The expected answer comprises all lines from the entries that contain the string "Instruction".

################

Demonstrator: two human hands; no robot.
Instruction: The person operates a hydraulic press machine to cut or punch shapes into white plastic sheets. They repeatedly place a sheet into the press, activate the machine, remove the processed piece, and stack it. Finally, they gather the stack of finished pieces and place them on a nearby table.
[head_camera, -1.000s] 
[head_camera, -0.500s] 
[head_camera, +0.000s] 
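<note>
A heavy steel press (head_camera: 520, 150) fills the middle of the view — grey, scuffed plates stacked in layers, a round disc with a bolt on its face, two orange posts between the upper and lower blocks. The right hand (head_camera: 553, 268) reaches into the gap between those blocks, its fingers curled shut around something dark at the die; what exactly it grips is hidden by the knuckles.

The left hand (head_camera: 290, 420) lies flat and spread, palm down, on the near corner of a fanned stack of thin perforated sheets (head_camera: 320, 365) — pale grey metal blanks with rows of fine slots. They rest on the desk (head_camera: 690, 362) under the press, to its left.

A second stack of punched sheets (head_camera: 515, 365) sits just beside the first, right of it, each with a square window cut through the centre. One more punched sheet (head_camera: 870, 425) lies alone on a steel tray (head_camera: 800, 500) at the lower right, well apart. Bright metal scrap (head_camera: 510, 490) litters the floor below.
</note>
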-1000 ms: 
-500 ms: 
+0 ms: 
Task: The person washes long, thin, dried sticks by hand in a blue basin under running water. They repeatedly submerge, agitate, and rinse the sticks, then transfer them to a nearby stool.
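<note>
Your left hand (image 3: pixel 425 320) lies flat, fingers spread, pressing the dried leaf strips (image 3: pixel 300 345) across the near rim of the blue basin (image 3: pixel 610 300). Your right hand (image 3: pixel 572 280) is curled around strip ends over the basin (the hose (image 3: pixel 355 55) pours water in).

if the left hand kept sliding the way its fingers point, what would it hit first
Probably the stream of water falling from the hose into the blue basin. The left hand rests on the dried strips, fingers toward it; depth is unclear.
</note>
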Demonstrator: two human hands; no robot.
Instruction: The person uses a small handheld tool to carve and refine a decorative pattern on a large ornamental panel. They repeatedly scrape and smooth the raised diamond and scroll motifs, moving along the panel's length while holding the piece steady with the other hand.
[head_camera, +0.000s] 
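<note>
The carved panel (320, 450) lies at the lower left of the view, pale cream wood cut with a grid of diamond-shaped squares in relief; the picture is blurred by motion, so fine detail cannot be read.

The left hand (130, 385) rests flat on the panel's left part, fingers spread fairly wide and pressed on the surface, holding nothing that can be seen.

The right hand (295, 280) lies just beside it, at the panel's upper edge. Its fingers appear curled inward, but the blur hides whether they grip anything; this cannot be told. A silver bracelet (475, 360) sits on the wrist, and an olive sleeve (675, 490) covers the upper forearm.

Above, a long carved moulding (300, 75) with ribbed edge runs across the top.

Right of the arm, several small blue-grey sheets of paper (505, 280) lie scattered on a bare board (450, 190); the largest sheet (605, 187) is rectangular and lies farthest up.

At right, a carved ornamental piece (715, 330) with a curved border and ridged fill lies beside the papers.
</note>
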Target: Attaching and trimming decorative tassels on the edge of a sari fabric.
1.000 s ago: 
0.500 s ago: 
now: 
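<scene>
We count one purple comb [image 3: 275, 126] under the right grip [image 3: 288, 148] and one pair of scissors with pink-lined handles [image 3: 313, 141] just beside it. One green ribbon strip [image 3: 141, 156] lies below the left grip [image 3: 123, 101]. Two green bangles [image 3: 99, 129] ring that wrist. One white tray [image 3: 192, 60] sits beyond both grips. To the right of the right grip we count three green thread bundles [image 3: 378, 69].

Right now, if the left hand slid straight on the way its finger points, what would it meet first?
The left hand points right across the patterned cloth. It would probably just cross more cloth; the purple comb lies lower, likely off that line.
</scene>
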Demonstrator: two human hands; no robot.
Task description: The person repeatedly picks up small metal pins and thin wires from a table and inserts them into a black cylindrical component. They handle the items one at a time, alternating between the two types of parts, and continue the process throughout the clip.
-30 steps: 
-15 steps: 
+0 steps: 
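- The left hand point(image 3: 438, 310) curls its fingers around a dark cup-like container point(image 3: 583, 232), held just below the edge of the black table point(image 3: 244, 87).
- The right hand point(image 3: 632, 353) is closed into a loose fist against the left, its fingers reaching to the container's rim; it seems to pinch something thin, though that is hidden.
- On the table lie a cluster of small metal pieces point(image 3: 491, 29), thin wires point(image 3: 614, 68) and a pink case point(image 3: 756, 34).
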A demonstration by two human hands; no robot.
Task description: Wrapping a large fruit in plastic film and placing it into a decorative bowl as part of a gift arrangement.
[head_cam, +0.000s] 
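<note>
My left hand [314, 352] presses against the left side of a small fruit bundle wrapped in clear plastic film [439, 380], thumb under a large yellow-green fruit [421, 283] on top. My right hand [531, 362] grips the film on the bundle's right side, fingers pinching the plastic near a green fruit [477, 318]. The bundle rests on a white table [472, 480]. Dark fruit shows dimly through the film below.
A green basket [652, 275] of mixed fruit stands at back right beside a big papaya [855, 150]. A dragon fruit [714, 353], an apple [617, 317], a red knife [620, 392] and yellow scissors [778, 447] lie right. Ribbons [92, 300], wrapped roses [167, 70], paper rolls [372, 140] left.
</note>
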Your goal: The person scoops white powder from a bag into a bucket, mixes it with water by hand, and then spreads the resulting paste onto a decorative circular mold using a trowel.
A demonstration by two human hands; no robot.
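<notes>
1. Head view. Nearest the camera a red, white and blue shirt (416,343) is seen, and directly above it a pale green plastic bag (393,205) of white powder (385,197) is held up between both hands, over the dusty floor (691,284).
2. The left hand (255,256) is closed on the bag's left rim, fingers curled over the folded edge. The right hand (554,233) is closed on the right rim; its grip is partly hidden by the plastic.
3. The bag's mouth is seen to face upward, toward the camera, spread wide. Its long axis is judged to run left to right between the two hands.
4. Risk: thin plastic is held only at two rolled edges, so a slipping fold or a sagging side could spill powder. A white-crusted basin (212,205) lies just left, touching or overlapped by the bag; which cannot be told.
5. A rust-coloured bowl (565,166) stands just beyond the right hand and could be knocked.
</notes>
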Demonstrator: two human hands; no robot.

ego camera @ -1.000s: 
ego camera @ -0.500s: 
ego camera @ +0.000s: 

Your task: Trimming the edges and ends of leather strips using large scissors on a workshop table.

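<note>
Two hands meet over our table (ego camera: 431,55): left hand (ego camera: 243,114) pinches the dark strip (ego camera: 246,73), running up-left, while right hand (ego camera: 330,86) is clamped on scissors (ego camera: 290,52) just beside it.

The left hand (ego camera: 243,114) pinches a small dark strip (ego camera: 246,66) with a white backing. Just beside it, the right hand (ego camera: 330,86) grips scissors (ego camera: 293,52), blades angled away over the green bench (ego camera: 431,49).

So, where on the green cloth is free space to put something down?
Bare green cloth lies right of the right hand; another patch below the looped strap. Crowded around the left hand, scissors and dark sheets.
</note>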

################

§ **Exercise solution**
Instruction: The person operates a hydraulic press machine to cut or punch shapes into white plastic sheets. They repeatedly place a sheet into the press, activate the machine, remove the processed piece, and stack it. Finally, they gather the stack of finished pieces and place them on a nearby table.
Instruction: The person uses a small handheld tool to carve and refine a decorative pattern on a large ornamental panel. They repeatedly scrape and smooth the raised diamond and scroll motifs, moving along the panel's length while holding the piece steady with the other hand.

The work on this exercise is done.